OPINIÃO DE
UM JUIZ
O artigo a seguir é de
autoria do Juiz de Direito Gustavo Sauaia Romero Fernandes, de São Paulo.
Em meio ao pomposo julgamento do mensalão,
com exposições orais quilométricas, relatórios épicos e votos que levariam anos
para serem inteiramente lidos e compreendidos por Camões, fiz a mim mesmo a
pergunta que muitos colegas devem – ou deveriam – estar formulando: se fosse
basear minha escolha de profissão nestas sessões do STF, teria eu escolhido o
caminho da magistratura? Mais que isso: teria escolhido fazer faculdade de
Direito, em vez de Engenharia (como meus pais queriam)? A resposta, muito
provavelmente, teria sido negativa – curta e grossa, sem calhamaços de
doutrinas e jurisprudências.
Os operadores do Direito têm muitas
verdades inconvenientes que precisam encarar, como já expus em oportunidade
anterior. Mas talvez nada seja tão urgente de ser revisto quanto o
distanciamento que a filosofia do “quanto maior e mais prolixo, melhor” está
provocando entre juristas e aquela à qual juízes, promotores e advogados devem
servir: a população. Quando estudante, e mesmo depois de formado, nunca achei
graça das piadinhas dos acadêmicos de exatas, na toada de que até para dirigir
em rua de mão única os juristas procuram duas correntes. Duro é constatar que
aqueles eram os bons tempos. Hoje duas correntes é coisa de iletrado. Estamos
vendo o ordenamento jurídico ser solenemente ignorado por interpretações cada
vez mais livres, com fundamentações cujo espírito chega a remeter ao musical
Hair. Quando vejo algumas delas, minha mente até canta os versos iniciais de
Aquarius. Com coreografia e tudo.
Uma colega de profissão me advertiu, no
início da carreira, que deveria ter cuidado para não exagerar na síntese. Uma
sentença perfeita, disse com propriedade, é aquela em que a mãe do réu entende
por que ele está sendo condenado. Pois me pergunto que mãe, pai, irmão, mulher,
filho, amigo ou inimigo de uma parte consegue entender que raios (para não
poluir o texto com um palavrão) estão falando os excelentíssimos senhores
doutores Ministros do STF. A Corte máxima do Processo nacional perde, sem o
menor constrangimento, a oportunidade de se fazer clara às pessoas. Não
bastasse isso, ainda inventa aberrações como réplica e tréplica de voto, como
se relator e revisor fossem acusadores ou defensores. Pobres processualistas,
que terão que explicar isso aos alunos. Pobres alunos, que terão que entender.

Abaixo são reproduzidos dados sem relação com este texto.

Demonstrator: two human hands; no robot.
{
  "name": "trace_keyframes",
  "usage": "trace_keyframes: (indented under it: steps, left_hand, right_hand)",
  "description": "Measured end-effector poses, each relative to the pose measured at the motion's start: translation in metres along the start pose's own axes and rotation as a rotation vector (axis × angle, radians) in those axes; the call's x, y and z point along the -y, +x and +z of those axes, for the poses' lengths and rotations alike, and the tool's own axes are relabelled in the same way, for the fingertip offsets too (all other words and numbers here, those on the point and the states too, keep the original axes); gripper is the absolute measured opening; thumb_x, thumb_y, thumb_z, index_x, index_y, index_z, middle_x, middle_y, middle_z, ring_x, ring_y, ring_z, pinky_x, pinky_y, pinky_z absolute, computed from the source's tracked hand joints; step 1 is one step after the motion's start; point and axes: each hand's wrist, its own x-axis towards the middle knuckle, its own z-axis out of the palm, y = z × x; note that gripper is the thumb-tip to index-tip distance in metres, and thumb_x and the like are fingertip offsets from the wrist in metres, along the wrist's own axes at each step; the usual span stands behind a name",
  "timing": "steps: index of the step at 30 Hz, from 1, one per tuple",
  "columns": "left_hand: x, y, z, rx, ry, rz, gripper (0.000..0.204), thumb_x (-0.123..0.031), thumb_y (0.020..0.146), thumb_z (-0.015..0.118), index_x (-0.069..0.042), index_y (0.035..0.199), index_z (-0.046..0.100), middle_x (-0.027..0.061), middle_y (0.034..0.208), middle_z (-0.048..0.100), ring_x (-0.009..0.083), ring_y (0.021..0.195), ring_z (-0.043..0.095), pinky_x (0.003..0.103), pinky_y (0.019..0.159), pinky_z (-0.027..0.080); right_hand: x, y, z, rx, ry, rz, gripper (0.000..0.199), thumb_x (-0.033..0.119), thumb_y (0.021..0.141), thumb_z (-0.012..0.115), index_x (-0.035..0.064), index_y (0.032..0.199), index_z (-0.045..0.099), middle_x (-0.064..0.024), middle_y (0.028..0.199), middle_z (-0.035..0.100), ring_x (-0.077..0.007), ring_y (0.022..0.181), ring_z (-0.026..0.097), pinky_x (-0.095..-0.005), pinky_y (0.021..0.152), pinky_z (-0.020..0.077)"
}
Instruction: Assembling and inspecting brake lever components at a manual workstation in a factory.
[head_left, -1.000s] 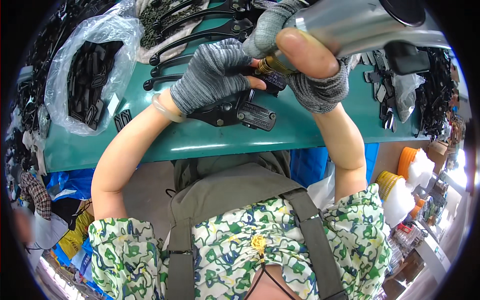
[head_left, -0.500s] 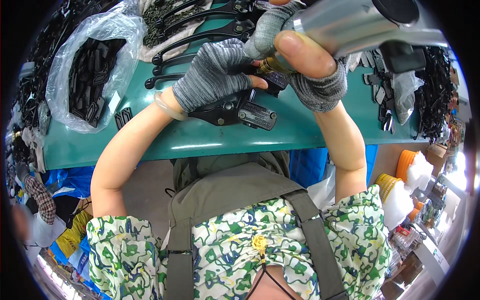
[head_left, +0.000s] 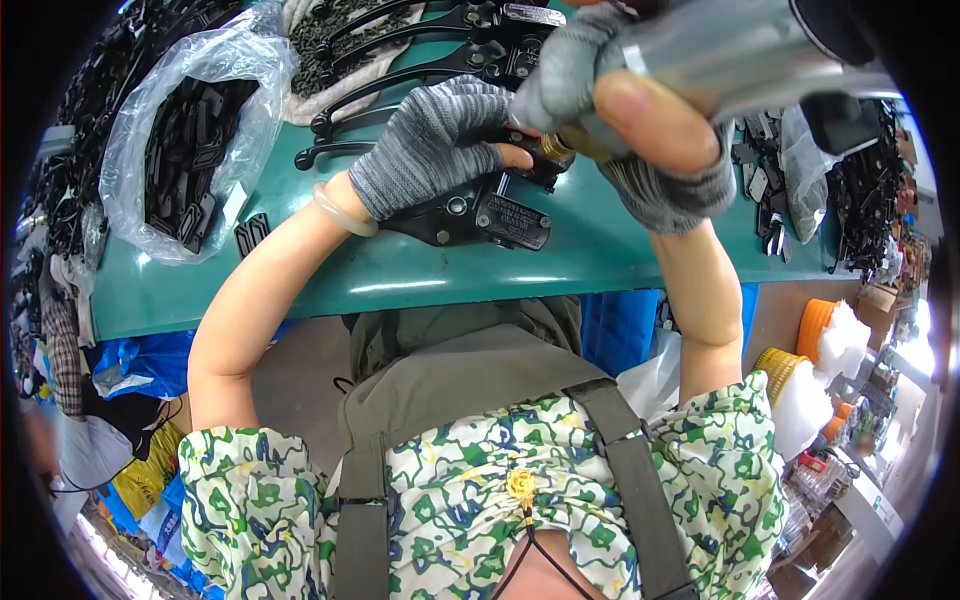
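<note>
My left hand [head_left: 432, 148], in a grey fingerless glove, presses down on a black brake lever assembly [head_left: 478, 212] lying on the green table [head_left: 330, 280]. My right hand [head_left: 650, 130], gloved the same way, grips a silver power screwdriver [head_left: 740, 50] held close to the camera. Its brass-coloured tip [head_left: 556, 148] meets the black part just beside my left fingertips. The spot where the tip touches is partly hidden by my fingers.
Several black brake levers [head_left: 420, 50] lie at the table's far side. A clear plastic bag of black parts [head_left: 190, 140] sits at the left, more small black parts [head_left: 860, 190] at the right. Orange and yellow spools [head_left: 820, 340] stand by the floor, right.
Both hands and the screwdriver stay on the black assembly; the view has shifted slightly and the tool sits a little higher in the picture.
</note>
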Motion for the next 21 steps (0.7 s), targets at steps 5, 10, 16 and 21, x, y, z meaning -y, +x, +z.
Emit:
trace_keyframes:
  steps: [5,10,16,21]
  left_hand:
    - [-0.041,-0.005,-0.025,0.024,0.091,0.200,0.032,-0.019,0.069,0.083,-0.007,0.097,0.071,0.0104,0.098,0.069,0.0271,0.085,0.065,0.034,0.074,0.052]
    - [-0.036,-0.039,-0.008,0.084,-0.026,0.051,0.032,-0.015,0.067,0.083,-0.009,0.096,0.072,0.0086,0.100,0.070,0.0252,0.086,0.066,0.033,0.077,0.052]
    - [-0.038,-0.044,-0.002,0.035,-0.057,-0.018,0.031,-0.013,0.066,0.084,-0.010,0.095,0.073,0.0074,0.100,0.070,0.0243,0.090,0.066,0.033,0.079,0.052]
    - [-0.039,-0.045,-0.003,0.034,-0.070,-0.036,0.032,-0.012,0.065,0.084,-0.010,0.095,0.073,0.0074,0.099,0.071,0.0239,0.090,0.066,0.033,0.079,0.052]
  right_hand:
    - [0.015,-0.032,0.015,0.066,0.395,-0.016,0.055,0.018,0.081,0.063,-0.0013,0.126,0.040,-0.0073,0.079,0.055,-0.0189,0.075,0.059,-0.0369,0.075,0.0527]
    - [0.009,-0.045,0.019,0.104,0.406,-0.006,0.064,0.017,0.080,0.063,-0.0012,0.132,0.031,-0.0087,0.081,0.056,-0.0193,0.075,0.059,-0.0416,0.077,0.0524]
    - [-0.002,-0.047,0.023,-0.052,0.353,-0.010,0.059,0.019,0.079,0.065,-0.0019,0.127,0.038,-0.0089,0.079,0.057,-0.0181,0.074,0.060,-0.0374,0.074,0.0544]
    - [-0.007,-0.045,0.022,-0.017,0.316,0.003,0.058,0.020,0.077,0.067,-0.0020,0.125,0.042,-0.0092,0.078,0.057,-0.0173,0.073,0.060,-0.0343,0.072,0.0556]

No cirque du soleil jurídico, vale tudo
para transformar cadeira em frigobar – expressão usada por um amigo, obviamente
leigo. Por isso ninguém ficará surpreso se o ex-advogado de um dos réus
declarar que não se considera suspeito para julgá-lo, pois não o defendeu neste
processo. Ou melhor: ficará surpreso sim, caso ele o diga em duas linhas, como
neste parágrafo. É mais provável que se valha de duas dúzias de páginas para
explicar a mesma coisa. Isso quando chegar sua vez de votar, o que pode levar
semanas, sem esquecer o feriado de 7 de setembro. Enquanto isso, todos os
outros recursos que tramitam no STF ficarão mofando. Sabe aquele seu processo
que corre há dez anos e está em Brasília? Prepare-se para esperar um pouco mais
– relativamente falando. Reclamações para a TV Justiça, por favor.
Perdoem-me se estou sendo mais franco que o
esperado, mas devo destacar que não estou questionando a idoneidade de nenhum
dos envolvidos. Critico, pois sim, a escolha que fazem sobre a forma de o Direito
se comunicar com a Sociedade, como se o primeiro não decorresse da existência
da segunda. Minha discordância não se resume, porém, apenas ao formalismo. Temo
pelo que se cria por meio desta liberdade extrema para, por meio destas enormes
ponderações, criar Direito além do que dizem as normas. Nem mesmo boas
intenções podem autorizar tal postura. O que conspira para o bem pode conspirar
para o mal. O precedente heroico de hoje, se não for baseado no que
Constituição e Leis realmente preconizam, pode ser a janela para o tenebroso
entrar em casa. Principalmente se ninguém entender nem o bem intencionado, nem
o malicioso.
O Direito brasileiro precisa de novas
togas, com urgência. Se preferir atuar sem elas, melhor ainda. O que não tem
mais sentido é continuar apresentando, ao vivo e em cores, o espetáculo do
anacronismo e do virtuosismo gramatical desnecessário. Do contrário, logo
estaremos diante do pior dos cenários: só restarem, para serem recrutados pelas
carreiras jurídicas, os que gostam deste show.